The full listing below should be repeated exactly.

Start of Block

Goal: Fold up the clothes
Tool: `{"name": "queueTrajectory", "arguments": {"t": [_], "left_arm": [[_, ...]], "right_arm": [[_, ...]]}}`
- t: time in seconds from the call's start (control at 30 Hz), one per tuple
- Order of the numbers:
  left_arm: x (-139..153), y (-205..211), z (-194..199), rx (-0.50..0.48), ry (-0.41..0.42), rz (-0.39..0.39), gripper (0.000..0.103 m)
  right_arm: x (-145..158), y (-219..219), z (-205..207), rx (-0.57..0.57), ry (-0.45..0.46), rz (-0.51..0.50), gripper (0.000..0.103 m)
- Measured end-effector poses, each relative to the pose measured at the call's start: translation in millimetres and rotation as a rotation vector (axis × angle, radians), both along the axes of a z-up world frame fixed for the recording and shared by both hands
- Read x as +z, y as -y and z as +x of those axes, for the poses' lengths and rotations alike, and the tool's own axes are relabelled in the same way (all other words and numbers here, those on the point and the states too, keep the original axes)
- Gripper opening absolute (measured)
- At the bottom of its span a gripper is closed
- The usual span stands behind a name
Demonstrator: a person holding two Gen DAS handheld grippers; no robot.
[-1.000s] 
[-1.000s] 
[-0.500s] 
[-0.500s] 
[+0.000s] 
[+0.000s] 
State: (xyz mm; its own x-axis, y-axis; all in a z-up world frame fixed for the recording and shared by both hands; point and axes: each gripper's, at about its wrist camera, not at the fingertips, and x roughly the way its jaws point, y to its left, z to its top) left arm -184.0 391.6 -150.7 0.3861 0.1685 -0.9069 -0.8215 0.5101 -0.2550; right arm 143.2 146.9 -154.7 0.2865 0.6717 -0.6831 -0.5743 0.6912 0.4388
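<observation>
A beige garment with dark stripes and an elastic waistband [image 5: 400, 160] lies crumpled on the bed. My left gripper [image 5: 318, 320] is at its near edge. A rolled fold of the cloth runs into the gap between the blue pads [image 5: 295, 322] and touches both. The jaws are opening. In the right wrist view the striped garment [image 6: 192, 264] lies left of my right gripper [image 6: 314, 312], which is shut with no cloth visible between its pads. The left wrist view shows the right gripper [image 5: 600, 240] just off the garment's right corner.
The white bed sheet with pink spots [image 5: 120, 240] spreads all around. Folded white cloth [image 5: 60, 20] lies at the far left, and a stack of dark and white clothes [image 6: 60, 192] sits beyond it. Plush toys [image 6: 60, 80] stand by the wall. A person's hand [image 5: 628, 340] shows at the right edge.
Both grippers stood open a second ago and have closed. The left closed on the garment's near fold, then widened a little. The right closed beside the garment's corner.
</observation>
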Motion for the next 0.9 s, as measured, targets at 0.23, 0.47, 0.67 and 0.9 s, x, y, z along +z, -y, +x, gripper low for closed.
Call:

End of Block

▸ Solution for this exercise
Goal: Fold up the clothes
Tool: `{"name": "queueTrajectory", "arguments": {"t": [_], "left_arm": [[_, ...]], "right_arm": [[_, ...]]}}`
- t: time in seconds from the call's start (control at 30 Hz), one per tuple
- Order of the numbers:
  left_arm: x (-139..153), y (-205..211), z (-194..199), rx (-0.50..0.48), ry (-0.41..0.42), rz (-0.39..0.39), gripper (0.000..0.103 m)
  right_arm: x (-145..158), y (-219..219), z (-205..207), rx (-0.57..0.57), ry (-0.45..0.46), rz (-0.51..0.50), gripper (0.000..0.103 m)
- Measured end-effector poses, each relative to the pose measured at the call's start: translation in millimetres and rotation as a rotation vector (axis × angle, radians), both along the axes of a z-up world frame fixed for the recording and shared by both hands
- Read x as +z, y as -y and z as +x of those axes, for the poses' lengths and rotations alike, and the tool's own axes are relabelled in the same way (all other words and numbers here, those on the point and the states too, keep the original axes)
- Gripper opening absolute (measured)
- At the bottom of its span a gripper is closed
- The usual span stands behind a name
Demonstrator: a person holding two Gen DAS handheld grippers; no robot.
[-1.000s] 
[-1.000s] 
[-0.500s] 
[-0.500s] 
[+0.000s] 
[+0.000s] 
State: (xyz mm; its own x-axis, y-axis; all in a z-up world frame fixed for the recording and shared by both hands; point and axes: each gripper's, at about its wrist camera, not at the fingertips, and x roughly the way its jaws point, y to its left, z to its top) left arm -184.0 391.6 -150.7 0.3861 0.1685 -0.9069 -0.8215 0.5101 -0.2550; right arm 143.2 146.9 -154.7 0.2865 0.6717 -0.6831 -0.5743 0.6912 0.4388
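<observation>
A beige garment with dark stripes and an elastic waistband [image 5: 400, 160] lies crumpled on the bed. My left gripper [image 5: 318, 320] is at its near edge. A rolled fold of the cloth runs into the gap between the blue pads [image 5: 295, 322] and touches both. The jaws are opening. In the right wrist view the striped garment [image 6: 192, 264] lies left of my right gripper [image 6: 314, 312], which is shut with no cloth visible between its pads. The left wrist view shows the right gripper [image 5: 600, 240] just off the garment's right corner.
The white bed sheet with pink spots [image 5: 120, 240] spreads all around. Folded white cloth [image 5: 60, 20] lies at the far left, and a stack of dark and white clothes [image 6: 60, 192] sits beyond it. Plush toys [image 6: 60, 80] stand by the wall. A person's hand [image 5: 628, 340] shows at the right edge.
Both grippers stood open a second ago and have closed. The left closed on the garment's near fold, then widened a little. The right closed beside the garment's corner.
</observation>
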Motion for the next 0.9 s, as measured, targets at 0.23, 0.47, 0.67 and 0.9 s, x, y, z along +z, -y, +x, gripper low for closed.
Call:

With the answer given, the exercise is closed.